BEGIN

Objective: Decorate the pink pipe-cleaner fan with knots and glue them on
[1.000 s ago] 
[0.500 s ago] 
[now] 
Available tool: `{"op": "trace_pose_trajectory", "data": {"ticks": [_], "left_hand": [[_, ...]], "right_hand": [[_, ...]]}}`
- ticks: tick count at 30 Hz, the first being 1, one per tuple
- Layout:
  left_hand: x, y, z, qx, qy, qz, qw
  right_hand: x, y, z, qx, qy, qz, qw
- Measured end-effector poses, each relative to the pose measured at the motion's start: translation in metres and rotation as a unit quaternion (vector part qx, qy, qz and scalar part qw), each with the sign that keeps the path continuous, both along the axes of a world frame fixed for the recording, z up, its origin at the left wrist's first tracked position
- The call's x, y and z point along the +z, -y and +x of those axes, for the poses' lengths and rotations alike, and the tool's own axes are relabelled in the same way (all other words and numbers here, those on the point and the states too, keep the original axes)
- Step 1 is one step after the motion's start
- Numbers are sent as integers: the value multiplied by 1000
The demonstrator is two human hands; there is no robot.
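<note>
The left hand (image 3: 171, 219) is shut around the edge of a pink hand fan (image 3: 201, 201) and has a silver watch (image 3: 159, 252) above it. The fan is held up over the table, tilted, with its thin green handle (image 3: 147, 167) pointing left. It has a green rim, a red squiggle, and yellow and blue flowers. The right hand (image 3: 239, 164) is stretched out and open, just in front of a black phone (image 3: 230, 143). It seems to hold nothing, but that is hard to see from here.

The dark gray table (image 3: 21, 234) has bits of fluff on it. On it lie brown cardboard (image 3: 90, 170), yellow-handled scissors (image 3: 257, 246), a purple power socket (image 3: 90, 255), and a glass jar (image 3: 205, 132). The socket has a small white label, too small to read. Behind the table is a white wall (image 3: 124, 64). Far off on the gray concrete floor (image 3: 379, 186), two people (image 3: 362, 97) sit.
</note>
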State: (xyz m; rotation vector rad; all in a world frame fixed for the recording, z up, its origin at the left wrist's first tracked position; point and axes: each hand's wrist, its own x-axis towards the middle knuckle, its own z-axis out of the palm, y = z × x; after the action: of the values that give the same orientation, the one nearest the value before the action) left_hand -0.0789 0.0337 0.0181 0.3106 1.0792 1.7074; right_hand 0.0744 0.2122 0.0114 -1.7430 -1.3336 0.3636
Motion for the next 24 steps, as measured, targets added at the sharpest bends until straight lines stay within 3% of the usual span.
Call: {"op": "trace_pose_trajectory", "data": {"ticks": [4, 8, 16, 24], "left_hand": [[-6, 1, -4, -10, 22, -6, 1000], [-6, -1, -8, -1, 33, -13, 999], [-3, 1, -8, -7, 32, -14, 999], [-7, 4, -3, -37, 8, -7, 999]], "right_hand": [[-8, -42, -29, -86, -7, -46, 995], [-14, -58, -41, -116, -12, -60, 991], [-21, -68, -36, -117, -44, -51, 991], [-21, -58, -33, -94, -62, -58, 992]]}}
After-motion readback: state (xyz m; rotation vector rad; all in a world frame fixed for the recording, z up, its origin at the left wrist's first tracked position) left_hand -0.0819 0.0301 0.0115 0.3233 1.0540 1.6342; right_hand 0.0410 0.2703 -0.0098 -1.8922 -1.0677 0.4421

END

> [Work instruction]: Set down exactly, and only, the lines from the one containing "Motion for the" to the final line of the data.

> [Answer below]:
Motion for the next 24 steps, as measured, targets added at the sharpest bends until straight lines stay within 3% of the usual span.
Call: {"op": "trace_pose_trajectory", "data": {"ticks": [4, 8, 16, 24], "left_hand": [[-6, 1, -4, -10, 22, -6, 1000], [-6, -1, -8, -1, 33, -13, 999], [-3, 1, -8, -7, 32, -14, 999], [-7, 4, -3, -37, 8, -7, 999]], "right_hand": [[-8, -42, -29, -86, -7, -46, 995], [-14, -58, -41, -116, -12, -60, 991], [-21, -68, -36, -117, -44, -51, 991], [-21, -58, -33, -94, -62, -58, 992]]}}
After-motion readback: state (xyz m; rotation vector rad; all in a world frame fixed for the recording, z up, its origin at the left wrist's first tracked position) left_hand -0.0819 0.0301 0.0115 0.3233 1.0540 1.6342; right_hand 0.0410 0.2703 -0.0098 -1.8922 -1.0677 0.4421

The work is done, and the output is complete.